Mortgage Daily

Published On: March 3, 2009

Citigroup Inc.’s mortgage unit is temporarily modifying loans for laid-off borrowers.

Eligible customers of CitiMortgage Inc. who have lost their jobs will see their payments lowered for three months, an announcement today said. Thousands of borrowers are expected to be impacted.

Under the initiative, dubbed Homeowner Unemployment Assist, the majority of eligible borrowers are expected to see their payments lowered to an average of $500 — an amount that Citi said is below the national average cost to rent a one-bedroom. The move will help prevent foreclosures while helping some people avoid having to downsize to smaller rental residences.

The program starts today and requires that borrowers maintain contact with Citi throughout the modification period.

To qualify for the temporary modification, the loan must be a conforming first mortgage that is owned and serviced by CitiMortgage. Borrowers must be at least 60 days past due or in foreclosure on their primary residence, and they need to have enough cash to make the lower payments.

Citi said it owns less than 10 percent of the 4.3 million mortgages it services.

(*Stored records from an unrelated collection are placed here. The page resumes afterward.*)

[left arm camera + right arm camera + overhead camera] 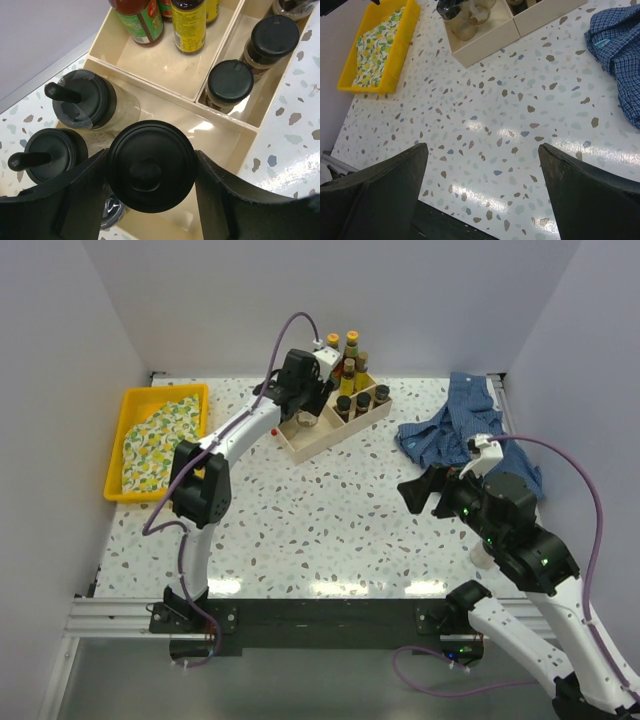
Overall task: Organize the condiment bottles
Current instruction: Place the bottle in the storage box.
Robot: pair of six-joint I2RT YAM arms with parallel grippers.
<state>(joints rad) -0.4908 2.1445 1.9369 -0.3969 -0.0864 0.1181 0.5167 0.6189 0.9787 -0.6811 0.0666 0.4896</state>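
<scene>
The left arm stretches forward across the table, elbow raised, wrist bent down over the wooden divided box [150,82]. The left gripper [150,200] is clamped on a black-lidded jar [150,165], one finger pressed against each side of the lid. The jar sits low inside the compartment directly under the hand (whether its base touches the floor of the box is hidden).

Just left of the hand, in the same compartment, stand two clear jars with spouted black lids [82,100], one beyond the other, the nearer one almost touching the left finger. Ahead of the hand, past a divider, a second compartment holds slim sauce bottles [189,22] upright, one with a yellow label beside one with a green and red label. Ahead and to the right, a narrow compartment holds two dark-capped bottles [230,85] in a row.

The right arm is folded low, its wrist tipped down toward the speckled table [520,100]. The right gripper [481,150] hangs with its fingers spread wide and nothing between them. A blue checked cloth [620,50] lies ahead and to the right of this hand; a yellow tray [402,45] holding a lemon-print cloth [375,50] lies well ahead to its left.
</scene>
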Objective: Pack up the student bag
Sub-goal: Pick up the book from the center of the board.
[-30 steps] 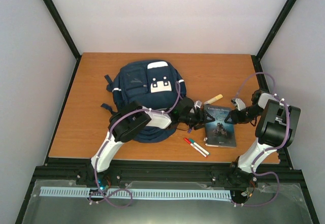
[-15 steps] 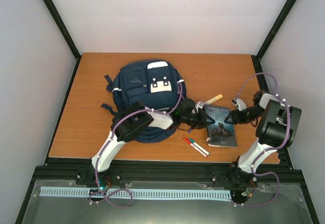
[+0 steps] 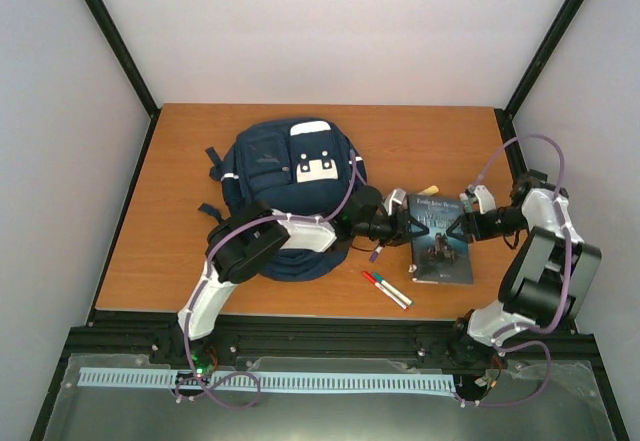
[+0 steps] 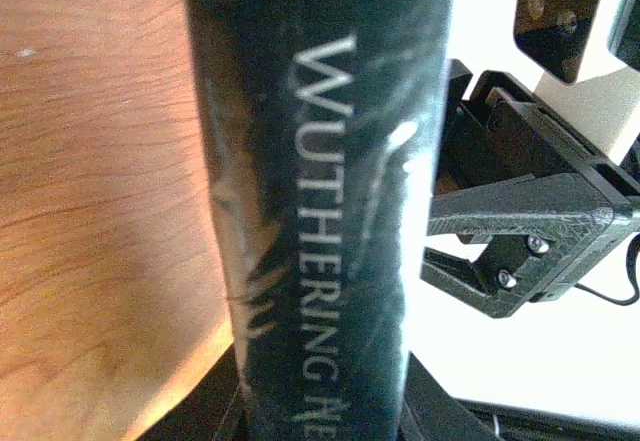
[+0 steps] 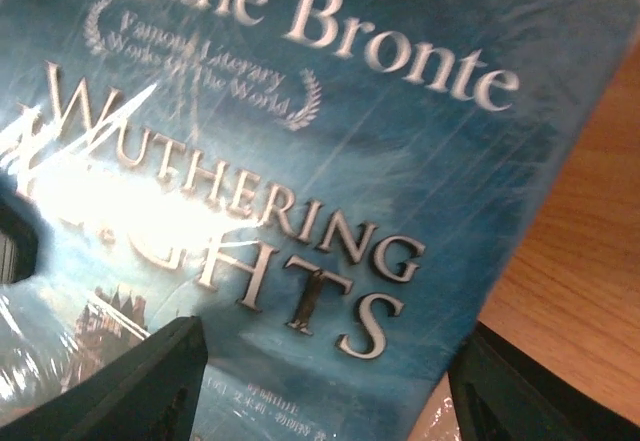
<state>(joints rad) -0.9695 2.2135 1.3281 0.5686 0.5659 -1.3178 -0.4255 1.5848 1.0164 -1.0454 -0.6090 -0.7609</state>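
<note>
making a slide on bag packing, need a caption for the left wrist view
Left pincer gripping a Wuthering Heights book by its spine, wooden table behind, right pincer open alongside

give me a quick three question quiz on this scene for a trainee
1. True or false: the book is already inside the student bag.
2. The left gripper is: A) hanging open B) shut on the book's spine C) shut on a bag strap
3. What title is printed on the book's cover?
Key: 1 false; 2 B; 3 Wuthering Heights.
</note>
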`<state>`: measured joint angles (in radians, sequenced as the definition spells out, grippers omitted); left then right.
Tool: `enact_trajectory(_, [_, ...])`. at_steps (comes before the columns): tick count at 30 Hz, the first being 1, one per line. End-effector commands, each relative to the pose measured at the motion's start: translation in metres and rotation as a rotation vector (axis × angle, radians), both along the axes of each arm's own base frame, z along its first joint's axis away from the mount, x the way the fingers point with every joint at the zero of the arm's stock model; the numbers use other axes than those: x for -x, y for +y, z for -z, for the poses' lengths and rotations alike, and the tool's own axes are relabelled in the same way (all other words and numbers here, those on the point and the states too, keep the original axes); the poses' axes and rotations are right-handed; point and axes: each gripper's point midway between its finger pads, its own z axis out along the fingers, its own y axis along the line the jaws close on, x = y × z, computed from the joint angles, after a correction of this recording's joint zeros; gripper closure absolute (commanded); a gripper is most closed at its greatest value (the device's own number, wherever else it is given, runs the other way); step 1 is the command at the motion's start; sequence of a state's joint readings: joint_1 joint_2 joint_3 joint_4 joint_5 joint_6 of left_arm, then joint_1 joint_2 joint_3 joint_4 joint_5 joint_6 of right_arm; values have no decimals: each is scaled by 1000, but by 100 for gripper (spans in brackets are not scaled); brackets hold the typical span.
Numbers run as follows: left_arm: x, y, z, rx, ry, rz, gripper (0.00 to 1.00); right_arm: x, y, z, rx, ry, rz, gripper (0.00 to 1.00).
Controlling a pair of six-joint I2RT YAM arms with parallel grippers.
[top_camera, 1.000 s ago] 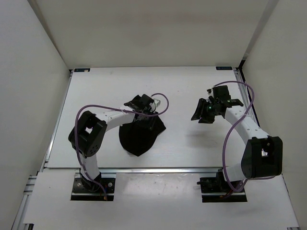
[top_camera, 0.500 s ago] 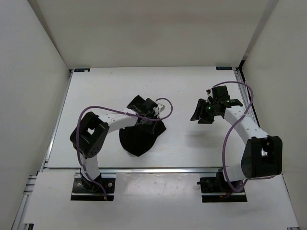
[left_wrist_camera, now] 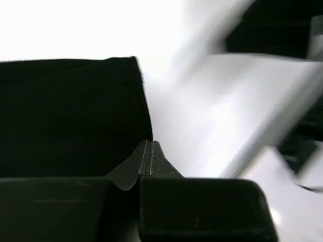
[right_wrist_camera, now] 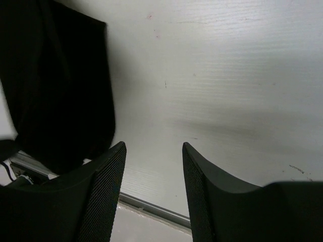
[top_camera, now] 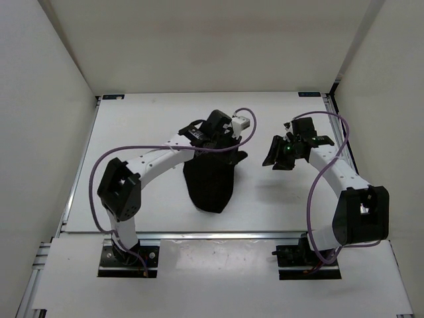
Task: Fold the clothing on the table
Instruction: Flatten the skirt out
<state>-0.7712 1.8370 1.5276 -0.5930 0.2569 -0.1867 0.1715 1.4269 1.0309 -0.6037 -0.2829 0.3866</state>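
Top external view: left tool (top_camera: 224, 147) clamped shut on the upper edge of the black clothing (top_camera: 211, 185), centre of frame. Fabric trails from it toward lower centre over the white tabletop (top_camera: 139, 126). Left wrist view: fingertips (left_wrist_camera: 135, 169) pressed together at the cloth edge. Right tool (top_camera: 277, 158), right of centre, spread wide, holds nothing, apart from the clothing.

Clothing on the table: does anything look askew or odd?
The clothing is bunched into a narrow strip, not spread flat, one end pinched in the shut left gripper near the table's middle. Nothing looks damaged.
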Motion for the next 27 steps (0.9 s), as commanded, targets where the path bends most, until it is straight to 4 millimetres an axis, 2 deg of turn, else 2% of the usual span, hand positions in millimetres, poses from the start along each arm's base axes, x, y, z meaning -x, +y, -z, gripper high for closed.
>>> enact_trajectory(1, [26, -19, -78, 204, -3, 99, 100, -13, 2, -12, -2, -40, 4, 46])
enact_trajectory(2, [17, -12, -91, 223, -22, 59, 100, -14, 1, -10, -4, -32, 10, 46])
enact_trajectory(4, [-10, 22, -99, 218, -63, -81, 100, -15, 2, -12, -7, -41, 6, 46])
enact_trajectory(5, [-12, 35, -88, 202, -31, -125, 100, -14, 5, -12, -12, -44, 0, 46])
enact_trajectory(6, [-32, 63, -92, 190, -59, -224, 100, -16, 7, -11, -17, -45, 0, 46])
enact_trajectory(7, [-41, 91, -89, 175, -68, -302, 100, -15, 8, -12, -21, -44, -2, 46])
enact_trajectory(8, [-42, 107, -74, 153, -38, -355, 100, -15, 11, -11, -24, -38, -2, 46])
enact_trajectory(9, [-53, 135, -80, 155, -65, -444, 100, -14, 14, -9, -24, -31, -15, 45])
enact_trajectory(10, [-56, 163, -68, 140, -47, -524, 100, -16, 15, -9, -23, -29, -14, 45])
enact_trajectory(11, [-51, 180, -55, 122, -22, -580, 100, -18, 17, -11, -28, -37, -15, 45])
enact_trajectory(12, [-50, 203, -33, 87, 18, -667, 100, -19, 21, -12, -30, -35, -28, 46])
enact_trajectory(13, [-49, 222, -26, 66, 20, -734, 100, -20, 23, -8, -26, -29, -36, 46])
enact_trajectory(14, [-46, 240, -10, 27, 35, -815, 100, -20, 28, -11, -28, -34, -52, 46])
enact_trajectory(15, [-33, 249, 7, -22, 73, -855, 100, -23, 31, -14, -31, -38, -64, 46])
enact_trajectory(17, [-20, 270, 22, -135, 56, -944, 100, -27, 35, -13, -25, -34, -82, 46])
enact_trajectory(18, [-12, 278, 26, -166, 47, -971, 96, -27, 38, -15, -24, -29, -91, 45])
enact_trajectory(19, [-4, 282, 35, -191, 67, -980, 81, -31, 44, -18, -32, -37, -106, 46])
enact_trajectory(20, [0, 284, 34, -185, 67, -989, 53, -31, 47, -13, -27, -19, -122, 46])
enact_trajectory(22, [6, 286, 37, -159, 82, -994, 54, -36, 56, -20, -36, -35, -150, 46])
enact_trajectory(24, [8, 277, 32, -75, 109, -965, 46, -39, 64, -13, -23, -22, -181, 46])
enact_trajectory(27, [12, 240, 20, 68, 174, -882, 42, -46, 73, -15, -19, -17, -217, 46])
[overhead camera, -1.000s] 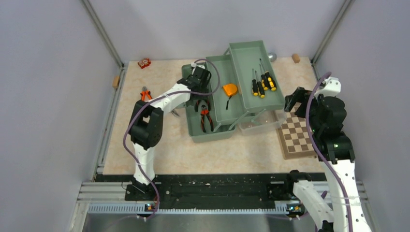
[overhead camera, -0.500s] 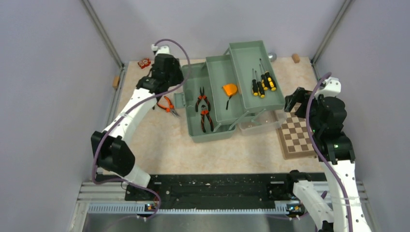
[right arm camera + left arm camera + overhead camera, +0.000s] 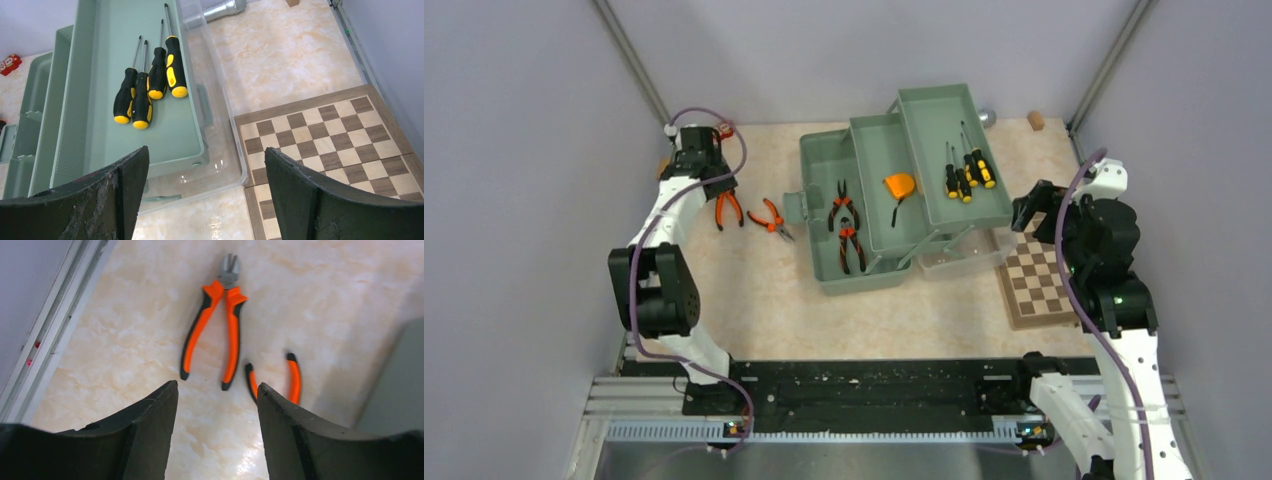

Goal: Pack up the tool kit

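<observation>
The sage-green toolbox (image 3: 824, 262) stands open mid-table with its trays folded out. Two orange-handled pliers (image 3: 846, 226) lie in its base. An orange tape measure (image 3: 900, 185) is in the middle tray. Several black-yellow screwdrivers (image 3: 965, 175) (image 3: 150, 85) rest in the upper tray (image 3: 95, 115). Two more pliers lie on the table to the left of the box: a cutter (image 3: 727, 208) (image 3: 215, 330) and a second pair (image 3: 771, 216) (image 3: 295, 380). My left gripper (image 3: 713, 184) (image 3: 216, 386) hovers open just short of the cutter's handles, holding nothing. My right gripper (image 3: 1030, 208) (image 3: 206, 150) hangs open and empty over the translucent lid (image 3: 220, 150).
A brown-and-cream chessboard (image 3: 1036, 282) (image 3: 325, 135) lies right of the box. A grey metal cylinder (image 3: 215, 10) sits behind the box. A small red item (image 3: 721, 130) and wooden blocks (image 3: 1035, 120) are near the back edge. The left rail (image 3: 45, 345) runs close to the cutter.
My left arm swung away from over the toolbox to the far left and now points down at the pliers on the table. The right arm has not moved.
</observation>
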Controlling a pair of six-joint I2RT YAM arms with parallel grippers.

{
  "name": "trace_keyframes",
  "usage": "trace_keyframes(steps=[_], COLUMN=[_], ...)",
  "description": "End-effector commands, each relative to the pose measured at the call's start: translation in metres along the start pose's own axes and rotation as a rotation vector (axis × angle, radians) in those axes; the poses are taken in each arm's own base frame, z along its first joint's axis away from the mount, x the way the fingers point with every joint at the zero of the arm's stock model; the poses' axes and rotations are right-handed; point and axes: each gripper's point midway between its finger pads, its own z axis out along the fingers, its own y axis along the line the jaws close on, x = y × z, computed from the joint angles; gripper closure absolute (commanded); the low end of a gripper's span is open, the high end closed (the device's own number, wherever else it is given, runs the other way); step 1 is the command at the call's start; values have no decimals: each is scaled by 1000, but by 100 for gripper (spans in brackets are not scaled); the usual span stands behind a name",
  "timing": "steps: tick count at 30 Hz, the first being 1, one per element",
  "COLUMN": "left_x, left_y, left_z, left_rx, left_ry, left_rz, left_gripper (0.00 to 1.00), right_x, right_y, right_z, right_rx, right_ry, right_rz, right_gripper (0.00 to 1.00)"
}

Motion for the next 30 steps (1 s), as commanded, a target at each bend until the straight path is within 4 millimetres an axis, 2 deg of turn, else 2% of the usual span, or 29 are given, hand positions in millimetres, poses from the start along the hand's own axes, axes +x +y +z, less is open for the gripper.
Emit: trace_keyframes(steps=[1, 8, 15, 19, 22, 25, 30], left_x=[14, 37, 57, 66, 71, 75, 63], left_y=[21, 38, 43, 51, 52, 54, 60], left_z=[34, 77, 107, 122, 126, 127, 115], left_rx=[-18, -36, -32, -45, -42, -49, -67], left_ry=[79, 183, 297, 336, 373, 393, 360], left_rz=[-46, -69, -100, -128, -148, -153, -135], left_gripper=[36, 38, 39, 44, 51, 64, 96], right_x=[-24, -24, -25, -26, -27, -27, -27], right_y=[7, 4, 2, 2, 2, 2, 3], right_z=[-5, -1, 0, 0, 1, 2, 4], right_rx=[-23, -7, 4, 8, 11, 11, 9], right_ry=[-63, -57, -56, -58, -60, -57, -53], right_rz=[-19, -32, -32, -31, -26, -23, -19], right_gripper=[15, 15, 15, 15, 15, 15, 15])
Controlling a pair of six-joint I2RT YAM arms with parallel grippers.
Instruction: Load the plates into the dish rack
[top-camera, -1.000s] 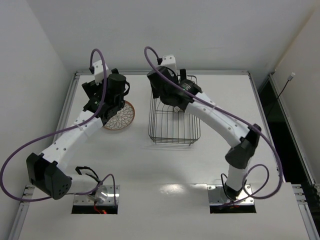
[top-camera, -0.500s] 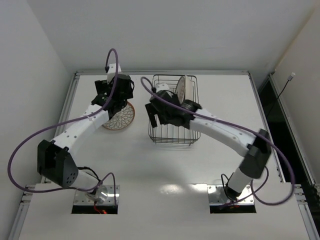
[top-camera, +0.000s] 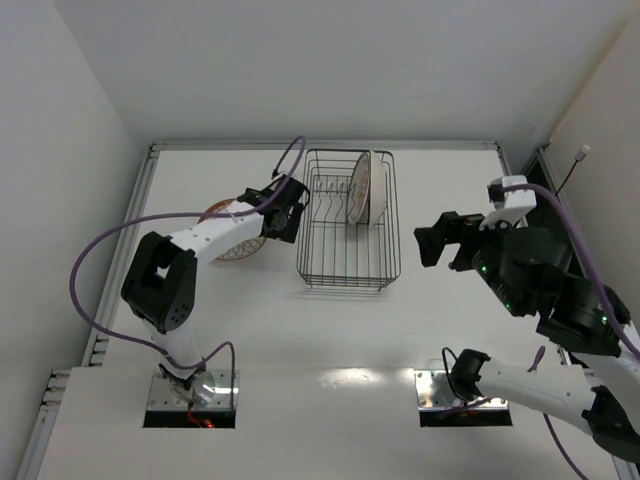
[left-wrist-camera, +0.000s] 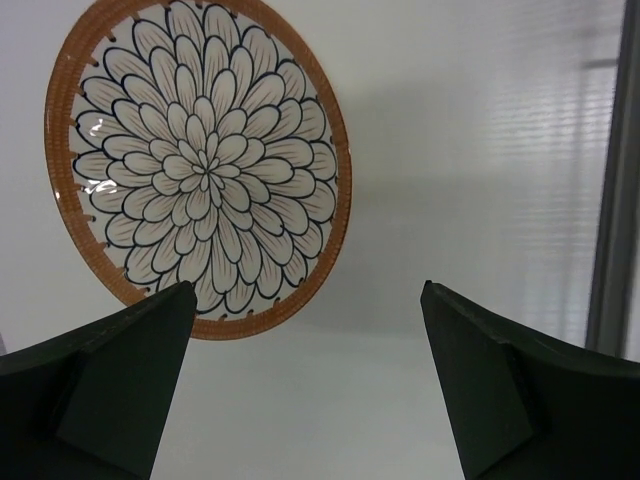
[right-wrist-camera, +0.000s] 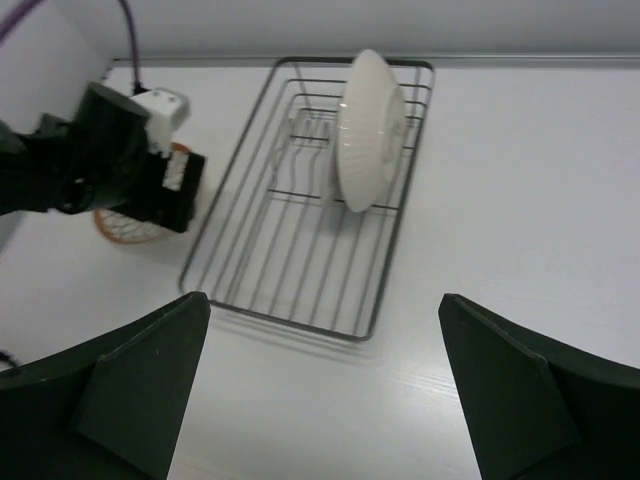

Citi noted borrowers need to meet insurer or guaranty requirements, and they cannot be eligible to participate in the company’s streamlined modification program.

“We understand the emotional and financial trauma that can occur when homeowners lose their jobs, and families are forced to downsize to a smaller space and move away from their neighborhoods and schools,” CitiMortgage Chief Executive Officer Sanjiv Das said in the statement. The “program is intended to serve as a bridge toward a longer-term solution, helping homeowners stay in their homes and in their communities while they get their feet back on the ground.”

Once re-employed, borrowers will resume the originally scheduled payments. Some may be eligible at that point for long-term loan modifications under Citi’s streamlined modification program.

Citi said it will work with borrowers who remain unemployed beyond three months on a case-by-case basis.

After evaluating the initial results, Citi will consider expanding the program to borrowers less delinquent than 60 days.

The New York-based company said it has prevented around 440,000 foreclosures on loans totaling $43 billion. It has also helped prevent four-out-of-five foreclosures last year on loans it owns. The latest initiative is expected to help the other 20 percent.

Citi also touted its 30-day moratorium on loans it owns that ends March 12, at which point it expects to have details on the Obama Administration homeowner rescue plan.